- Structural and thermodynamic features of covalent conjugates of sodium caseinate with maltodextrins underlying their functionality.
Structural and thermodynamic features of covalent conjugates of sodium caseinate with maltodextrins underlying their functionality.
The sodium caseinate (SCN)-maltodextrin (MD) covalent conjugates were prepared by a food-grade process involving the first step of the Maillard reaction.

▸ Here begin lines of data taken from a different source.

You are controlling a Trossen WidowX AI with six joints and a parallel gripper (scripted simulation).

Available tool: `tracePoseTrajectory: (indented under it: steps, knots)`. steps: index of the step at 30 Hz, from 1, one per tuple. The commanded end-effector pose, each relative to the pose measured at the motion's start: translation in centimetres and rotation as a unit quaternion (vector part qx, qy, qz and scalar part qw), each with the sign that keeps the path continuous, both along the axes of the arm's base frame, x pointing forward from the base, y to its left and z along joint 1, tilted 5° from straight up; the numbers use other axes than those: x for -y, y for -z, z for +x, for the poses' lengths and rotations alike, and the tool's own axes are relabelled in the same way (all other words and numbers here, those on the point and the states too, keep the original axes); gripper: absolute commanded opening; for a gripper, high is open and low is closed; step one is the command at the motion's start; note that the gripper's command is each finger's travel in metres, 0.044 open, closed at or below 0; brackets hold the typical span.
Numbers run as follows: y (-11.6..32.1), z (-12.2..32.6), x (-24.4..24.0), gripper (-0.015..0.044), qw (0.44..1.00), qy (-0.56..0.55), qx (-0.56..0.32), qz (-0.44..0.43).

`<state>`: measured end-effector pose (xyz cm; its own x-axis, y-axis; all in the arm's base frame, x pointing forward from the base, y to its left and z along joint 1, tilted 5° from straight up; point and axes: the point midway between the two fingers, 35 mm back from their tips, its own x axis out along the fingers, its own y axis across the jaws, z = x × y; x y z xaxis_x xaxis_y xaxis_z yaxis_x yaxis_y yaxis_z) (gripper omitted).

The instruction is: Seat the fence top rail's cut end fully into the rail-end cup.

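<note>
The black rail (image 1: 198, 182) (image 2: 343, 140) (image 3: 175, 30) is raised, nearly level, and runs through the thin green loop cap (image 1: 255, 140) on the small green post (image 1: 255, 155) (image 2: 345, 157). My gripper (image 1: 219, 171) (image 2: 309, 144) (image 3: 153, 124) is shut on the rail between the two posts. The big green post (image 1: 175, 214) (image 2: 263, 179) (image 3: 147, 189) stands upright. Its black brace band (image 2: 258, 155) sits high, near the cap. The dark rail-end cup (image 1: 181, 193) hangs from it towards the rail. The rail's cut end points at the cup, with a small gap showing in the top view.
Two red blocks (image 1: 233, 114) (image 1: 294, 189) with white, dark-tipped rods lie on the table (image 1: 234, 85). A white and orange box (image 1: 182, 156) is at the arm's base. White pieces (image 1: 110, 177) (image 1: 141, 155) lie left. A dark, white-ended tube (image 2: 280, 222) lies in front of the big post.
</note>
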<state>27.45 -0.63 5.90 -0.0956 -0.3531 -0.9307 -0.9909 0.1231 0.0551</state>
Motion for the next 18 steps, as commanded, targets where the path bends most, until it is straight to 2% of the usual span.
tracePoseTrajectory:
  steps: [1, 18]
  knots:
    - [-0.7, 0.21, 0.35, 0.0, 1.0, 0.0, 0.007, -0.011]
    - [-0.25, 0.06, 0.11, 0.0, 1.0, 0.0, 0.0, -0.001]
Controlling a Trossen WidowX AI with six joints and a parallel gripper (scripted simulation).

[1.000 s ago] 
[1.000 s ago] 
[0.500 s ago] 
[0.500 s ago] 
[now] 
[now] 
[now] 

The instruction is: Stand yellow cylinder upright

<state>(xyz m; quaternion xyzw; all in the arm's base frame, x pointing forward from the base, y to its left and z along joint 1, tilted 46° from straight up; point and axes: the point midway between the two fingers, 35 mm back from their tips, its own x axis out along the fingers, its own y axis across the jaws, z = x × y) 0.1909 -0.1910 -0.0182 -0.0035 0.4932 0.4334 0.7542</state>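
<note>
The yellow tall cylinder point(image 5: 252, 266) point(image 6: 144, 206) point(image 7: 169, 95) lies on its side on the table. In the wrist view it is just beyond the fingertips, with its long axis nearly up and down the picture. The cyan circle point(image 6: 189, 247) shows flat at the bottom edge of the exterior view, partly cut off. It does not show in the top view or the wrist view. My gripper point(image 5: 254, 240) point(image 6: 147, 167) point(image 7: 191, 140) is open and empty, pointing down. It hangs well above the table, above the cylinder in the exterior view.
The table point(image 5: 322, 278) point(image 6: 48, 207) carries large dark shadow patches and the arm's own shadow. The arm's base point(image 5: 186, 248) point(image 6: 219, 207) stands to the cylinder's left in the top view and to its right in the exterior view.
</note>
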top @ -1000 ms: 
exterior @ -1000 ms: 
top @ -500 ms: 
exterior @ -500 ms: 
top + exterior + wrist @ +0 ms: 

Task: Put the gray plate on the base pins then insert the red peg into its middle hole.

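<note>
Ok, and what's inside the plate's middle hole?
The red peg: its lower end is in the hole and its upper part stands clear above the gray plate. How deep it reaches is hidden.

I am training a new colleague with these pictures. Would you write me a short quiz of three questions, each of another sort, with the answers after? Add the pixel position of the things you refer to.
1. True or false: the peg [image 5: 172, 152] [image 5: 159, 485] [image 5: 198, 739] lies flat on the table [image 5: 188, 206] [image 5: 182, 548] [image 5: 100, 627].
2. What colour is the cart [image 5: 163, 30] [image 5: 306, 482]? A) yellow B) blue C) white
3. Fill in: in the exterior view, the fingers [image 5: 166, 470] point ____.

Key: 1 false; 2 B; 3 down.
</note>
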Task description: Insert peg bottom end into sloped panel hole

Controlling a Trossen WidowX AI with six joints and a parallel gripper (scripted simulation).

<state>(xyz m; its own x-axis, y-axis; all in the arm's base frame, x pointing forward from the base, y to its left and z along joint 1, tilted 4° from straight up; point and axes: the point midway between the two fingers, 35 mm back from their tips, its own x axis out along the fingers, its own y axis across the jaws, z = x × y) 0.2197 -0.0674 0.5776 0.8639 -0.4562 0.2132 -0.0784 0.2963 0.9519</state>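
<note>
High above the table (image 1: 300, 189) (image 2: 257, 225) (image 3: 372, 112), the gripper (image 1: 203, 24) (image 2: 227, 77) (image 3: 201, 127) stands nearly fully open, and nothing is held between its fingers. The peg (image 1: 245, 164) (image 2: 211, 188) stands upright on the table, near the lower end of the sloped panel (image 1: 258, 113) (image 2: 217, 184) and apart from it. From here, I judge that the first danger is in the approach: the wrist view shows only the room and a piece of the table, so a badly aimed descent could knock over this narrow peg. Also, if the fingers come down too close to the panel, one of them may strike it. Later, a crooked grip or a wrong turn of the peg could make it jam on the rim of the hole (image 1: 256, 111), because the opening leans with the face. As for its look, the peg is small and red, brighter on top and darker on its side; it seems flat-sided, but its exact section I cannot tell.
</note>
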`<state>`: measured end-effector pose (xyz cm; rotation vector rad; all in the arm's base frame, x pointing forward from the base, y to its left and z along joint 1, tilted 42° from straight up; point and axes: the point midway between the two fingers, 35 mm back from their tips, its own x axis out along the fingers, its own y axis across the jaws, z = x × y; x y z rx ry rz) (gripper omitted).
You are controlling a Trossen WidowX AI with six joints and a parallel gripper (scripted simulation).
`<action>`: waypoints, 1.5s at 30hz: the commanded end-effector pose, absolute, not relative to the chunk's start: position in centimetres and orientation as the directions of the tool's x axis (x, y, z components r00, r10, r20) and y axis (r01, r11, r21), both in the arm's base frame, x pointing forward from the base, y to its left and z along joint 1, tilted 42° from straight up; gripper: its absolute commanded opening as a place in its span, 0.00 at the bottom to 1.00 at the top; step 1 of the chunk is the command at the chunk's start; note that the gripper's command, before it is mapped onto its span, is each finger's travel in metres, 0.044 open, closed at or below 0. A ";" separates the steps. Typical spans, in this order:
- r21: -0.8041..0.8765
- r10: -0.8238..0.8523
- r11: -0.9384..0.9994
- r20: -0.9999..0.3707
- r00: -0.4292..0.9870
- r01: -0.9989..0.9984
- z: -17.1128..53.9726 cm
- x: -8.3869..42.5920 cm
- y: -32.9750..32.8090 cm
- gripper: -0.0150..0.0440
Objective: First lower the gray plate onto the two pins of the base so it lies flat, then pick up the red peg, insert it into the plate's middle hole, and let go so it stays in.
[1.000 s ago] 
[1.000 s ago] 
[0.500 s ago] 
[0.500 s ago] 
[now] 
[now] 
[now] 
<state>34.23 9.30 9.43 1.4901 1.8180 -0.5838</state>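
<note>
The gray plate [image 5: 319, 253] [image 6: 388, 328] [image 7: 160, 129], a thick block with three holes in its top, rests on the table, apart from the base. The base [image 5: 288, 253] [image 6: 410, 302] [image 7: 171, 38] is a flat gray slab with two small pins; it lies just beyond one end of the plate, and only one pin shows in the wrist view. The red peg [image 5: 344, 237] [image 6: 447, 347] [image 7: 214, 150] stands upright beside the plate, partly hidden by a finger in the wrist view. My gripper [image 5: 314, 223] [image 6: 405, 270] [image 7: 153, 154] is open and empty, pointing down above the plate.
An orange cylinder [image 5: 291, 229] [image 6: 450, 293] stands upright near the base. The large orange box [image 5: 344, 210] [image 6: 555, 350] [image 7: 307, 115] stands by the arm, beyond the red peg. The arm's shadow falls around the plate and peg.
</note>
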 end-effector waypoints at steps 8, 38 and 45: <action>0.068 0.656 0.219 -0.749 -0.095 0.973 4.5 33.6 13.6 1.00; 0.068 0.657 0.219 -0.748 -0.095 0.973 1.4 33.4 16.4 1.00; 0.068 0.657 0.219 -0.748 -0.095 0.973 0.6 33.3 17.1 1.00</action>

The covalent conjugates were prepared with different weight ratios of biopolymers (R(MD : SCN) = 0.4; 1; 2; 5) in the system using maltodextrins of strongly different dextrose equivalents (DE), i.e., DE = 2 and 10. We have observed that the covalent conjugation of SCN with MD, in contrast to their simple mixing, improved the protein solubility in an aqueous medium in a wide pH range that was more pronounced in the vicinity of the SCN isoelectric point (pH 3.8-4.4). The extent of SCN solubility was mainly governed by the weight/molar ratio of the biopolymers in the covalent conjugates, R(MD : SCN). Data of static multiangle laser light scattering showed that the revealed increase in the solubility of the conjugates could be predominantly attributable to the dramatic increase in their thermodynamic affinity for an aqueous medium. Which was most pronounced for the maltodextrin with the higher DE (DE = 10). The direct relationship between the increase in the solubility of the conjugates and the increase in their foaming ability, as compared against SCN, has been revealed as a rule both at neutral pH and at the pI. In addition, the found improvement in the protein foaming ability was also defined by both the weight/molar ratio (R(MD : SCN)) and the dextrose equivalent of the maltodextrins attached to the protein.